Ceylon is what Sri Lanka used to be known as, so it's especially interesting that we've had fictional or half-fictional country names so far, and yet here we get a real one.

There's really no reason why the underwater pressure should be sapping Samon's strength, but not the amphibians, and no weakness to water pressure ever comes up again, but this is the beauty of game mechanics with unpredictable, random results -- that when the unexpected happens because of bad dice rolls, you have to explain/rationalize it in-game.

I really like Alex Blum as an artist, but I like him best for his layout work on inspired pages like this one. Panel 1 reveals so much about the characters from their stances. Eelo's dramatic posing in panels 1 and 2 remind me of 1960s Marvel Comics. Samson looks incredible powerful in panels 6 and 7 as he tears the torture apparatus apart and then stands over its wreckage, but the highlight of the page is being dropped down a chute into the deathtrap, as the deathtrap is slowly closing. 

Also note this implies a multi-level hideout.

I don't normally spend this long on admiring the artwork, but look at how panel 1 here zooms out from panel 7 of the previous page.
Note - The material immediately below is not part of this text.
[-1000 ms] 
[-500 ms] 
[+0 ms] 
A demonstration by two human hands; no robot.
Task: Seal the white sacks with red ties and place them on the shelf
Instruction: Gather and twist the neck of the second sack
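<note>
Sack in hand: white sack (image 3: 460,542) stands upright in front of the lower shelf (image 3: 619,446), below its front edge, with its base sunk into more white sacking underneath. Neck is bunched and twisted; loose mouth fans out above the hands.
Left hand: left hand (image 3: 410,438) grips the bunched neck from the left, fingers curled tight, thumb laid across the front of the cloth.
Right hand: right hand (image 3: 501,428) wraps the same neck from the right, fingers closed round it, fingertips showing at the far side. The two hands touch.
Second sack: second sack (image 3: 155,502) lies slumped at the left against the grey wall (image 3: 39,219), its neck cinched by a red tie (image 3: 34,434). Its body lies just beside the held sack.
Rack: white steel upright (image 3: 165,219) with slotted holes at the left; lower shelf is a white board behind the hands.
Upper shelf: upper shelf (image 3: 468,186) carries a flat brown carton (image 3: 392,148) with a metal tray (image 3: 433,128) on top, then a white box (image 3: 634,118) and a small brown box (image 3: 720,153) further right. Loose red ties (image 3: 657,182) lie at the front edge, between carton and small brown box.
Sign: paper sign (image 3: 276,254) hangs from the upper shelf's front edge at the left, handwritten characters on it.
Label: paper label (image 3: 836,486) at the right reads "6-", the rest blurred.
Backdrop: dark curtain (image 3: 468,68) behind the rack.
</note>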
Look at how practically Steranko-esque that 2nd panel is! Look at how panel 5 only exists to show a change of scene, in an age when many comic book panels were background-less. Admire the detail-planning that went into establishing that Eelo's machine has to be started with a key before the levers work. Admire the dynamics of Eelo leaning back, to show us he is about to pull the lever, instead of showing us a moment earlier when he was simply grasping the lever. Observe how the waves of pressure are illustrated in panel 8. 

Game mechanics-wise, I'm not sure how to handle thrusting one's way against pressure, except maybe by Strength checks.

I really don't get how the pressure creates a pathway to the sub, or what that even means. 

I have been grappling with where the "Maljacan fleet" comes from, but I think I've finally figured it out - Maljaca is Malacca, a small (at that time) British protectorate on the Malay Peninsula. I don't know why we're back to fictionalized names again. Now this makes sense, as the British Empire did have a formidable navy that would give even Eelo pause.

Samson sure gained on the sub quickly. He is likely boosted here by the Race the Train power. But how does movement translate underwater? I've never published specific rules on this, I don't think. 

Swimming speed should be 1/3 land speed...though I would be willing to consider it if a player argued that the Race the powers do not consider terrain. 

Turning the torpedo around sounds like the 4th-level Turn Gun on Bad Guy power. I've previously established that Samson started with five brevet ranks, so this should come as no surprise.